TASK BRIEF>
Output must match the data below exactly from its first line through the line that contains "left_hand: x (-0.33", with no other line.

# # # #

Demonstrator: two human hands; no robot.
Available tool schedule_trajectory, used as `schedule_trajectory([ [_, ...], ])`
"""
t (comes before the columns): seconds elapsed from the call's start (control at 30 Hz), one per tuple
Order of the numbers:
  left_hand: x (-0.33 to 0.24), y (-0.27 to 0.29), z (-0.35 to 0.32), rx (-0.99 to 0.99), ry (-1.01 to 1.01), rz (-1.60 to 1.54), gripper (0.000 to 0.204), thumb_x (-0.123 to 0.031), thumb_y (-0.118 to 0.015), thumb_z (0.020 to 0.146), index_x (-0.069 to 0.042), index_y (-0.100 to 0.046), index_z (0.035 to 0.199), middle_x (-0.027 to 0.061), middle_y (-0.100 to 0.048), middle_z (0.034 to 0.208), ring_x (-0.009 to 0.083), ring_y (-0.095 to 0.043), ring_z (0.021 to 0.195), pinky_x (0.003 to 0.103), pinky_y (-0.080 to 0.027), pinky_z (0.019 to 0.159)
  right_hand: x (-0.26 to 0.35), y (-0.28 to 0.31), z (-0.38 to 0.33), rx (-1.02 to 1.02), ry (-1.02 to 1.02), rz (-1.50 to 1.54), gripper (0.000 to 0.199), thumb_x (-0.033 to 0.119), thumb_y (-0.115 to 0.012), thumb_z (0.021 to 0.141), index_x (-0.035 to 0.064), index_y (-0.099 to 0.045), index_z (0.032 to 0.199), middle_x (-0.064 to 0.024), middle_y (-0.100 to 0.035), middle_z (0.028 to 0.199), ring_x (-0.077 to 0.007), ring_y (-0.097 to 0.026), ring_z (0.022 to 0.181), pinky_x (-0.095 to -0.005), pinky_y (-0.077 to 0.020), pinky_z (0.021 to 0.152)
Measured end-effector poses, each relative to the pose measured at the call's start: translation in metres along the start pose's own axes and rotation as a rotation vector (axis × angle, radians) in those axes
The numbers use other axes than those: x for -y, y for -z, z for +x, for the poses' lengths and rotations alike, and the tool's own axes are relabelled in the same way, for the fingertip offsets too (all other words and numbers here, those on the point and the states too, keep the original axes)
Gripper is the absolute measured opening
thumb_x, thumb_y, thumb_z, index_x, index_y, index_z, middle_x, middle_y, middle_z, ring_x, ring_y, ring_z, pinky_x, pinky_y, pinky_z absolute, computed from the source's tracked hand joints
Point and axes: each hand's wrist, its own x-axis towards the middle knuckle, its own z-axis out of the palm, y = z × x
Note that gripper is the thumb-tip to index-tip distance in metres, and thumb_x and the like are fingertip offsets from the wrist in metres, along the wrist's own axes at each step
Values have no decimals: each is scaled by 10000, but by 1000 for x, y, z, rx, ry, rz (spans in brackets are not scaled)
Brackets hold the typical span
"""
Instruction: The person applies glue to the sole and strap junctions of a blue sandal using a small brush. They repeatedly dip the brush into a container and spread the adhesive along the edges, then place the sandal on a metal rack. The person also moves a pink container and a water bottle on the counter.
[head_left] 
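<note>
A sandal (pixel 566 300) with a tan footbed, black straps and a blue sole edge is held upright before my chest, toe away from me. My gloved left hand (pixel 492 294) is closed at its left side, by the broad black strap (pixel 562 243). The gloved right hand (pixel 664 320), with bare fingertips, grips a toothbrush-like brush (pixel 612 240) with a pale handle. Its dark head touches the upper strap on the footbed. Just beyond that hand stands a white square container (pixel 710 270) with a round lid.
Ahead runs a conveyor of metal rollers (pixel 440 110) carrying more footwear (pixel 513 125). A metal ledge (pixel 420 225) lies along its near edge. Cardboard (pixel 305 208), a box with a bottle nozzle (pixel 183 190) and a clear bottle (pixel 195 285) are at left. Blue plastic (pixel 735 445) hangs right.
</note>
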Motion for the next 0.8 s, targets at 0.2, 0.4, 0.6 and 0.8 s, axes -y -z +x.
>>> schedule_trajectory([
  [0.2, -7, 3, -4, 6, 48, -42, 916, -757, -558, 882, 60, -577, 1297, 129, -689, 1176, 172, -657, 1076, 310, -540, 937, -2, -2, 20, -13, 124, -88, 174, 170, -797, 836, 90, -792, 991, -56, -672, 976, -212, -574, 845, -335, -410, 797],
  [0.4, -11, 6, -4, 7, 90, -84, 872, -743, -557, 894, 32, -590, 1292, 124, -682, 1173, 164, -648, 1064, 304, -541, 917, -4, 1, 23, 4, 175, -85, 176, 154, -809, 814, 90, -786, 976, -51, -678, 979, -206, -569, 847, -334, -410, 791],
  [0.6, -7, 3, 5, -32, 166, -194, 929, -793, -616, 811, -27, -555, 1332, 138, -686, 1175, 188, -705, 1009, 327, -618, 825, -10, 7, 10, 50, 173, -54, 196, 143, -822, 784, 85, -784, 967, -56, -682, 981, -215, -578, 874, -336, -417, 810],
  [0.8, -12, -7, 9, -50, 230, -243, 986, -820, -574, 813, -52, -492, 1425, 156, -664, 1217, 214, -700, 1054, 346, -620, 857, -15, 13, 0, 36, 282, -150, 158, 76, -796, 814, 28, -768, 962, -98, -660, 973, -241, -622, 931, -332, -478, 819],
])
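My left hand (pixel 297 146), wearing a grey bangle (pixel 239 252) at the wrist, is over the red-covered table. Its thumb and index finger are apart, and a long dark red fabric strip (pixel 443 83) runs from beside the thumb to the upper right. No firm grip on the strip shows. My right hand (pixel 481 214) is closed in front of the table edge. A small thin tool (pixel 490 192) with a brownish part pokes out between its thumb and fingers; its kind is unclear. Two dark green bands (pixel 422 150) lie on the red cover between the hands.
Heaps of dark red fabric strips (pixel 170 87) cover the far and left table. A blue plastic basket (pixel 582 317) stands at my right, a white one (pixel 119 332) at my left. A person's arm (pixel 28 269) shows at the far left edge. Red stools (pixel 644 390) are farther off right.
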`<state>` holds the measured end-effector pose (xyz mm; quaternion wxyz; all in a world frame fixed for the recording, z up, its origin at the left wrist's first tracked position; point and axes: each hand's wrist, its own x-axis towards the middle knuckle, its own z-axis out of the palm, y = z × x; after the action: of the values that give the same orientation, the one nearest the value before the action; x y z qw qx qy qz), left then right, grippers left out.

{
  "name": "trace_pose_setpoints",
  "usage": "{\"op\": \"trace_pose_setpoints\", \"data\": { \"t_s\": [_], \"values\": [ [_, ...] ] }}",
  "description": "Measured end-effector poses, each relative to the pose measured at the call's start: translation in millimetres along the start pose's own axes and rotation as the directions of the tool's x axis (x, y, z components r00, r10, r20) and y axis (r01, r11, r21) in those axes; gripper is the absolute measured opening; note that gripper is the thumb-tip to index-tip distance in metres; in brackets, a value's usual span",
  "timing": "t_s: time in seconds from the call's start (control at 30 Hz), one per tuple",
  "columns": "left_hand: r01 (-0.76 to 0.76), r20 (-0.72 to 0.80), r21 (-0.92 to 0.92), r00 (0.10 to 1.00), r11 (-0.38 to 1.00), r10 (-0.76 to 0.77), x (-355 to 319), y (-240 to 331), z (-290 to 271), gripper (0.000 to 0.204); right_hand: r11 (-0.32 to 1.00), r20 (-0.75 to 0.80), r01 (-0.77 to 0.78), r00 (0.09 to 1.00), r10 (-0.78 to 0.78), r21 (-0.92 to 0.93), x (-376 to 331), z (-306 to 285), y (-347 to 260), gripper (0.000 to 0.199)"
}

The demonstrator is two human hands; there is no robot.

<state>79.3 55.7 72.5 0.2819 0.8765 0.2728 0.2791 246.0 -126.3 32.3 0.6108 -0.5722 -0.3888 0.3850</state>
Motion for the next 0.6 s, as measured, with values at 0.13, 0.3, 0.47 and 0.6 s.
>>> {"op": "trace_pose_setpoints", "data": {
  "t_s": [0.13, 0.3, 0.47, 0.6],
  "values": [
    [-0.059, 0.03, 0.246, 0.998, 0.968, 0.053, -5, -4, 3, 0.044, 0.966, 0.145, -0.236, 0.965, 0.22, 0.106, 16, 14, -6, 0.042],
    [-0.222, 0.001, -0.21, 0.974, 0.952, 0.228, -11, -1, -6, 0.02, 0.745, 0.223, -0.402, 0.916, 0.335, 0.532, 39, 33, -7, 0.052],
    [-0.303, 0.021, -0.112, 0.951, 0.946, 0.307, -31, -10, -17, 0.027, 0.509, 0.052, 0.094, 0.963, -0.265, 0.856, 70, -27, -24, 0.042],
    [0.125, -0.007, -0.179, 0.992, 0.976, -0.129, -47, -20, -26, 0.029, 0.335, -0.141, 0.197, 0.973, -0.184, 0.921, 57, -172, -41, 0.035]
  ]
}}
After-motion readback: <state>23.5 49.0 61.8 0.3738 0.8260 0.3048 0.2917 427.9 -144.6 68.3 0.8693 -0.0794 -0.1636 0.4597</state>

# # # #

WRITTEN ANSWER>
Demonstrator: two human hands; no robot.
Available tool schedule_trajectory, used as `schedule_trajectory([ [_, ...], ])`
"""
t (comes before the columns): seconds elapsed from the call's start (control at 30 Hz), one per tuple
Order of the numbers:
  left_hand: x (-0.33 to 0.24), y (-0.27 to 0.29), z (-0.35 to 0.32), rx (-0.99 to 0.99), ry (-1.01 to 1.01), rz (-1.60 to 1.54), gripper (0.000 to 0.204), thumb_x (-0.123 to 0.031), thumb_y (-0.118 to 0.015), thumb_z (0.020 to 0.146), index_x (-0.069 to 0.042), index_y (-0.100 to 0.046), index_z (0.035 to 0.199), middle_x (-0.027 to 0.061), middle_y (-0.100 to 0.048), middle_z (0.034 to 0.208), ring_x (-0.009 to 0.083), ring_y (-0.095 to 0.043), ring_z (0.021 to 0.195), pinky_x (0.003 to 0.103), pinky_y (-0.080 to 0.027), pinky_z (0.019 to 0.159)

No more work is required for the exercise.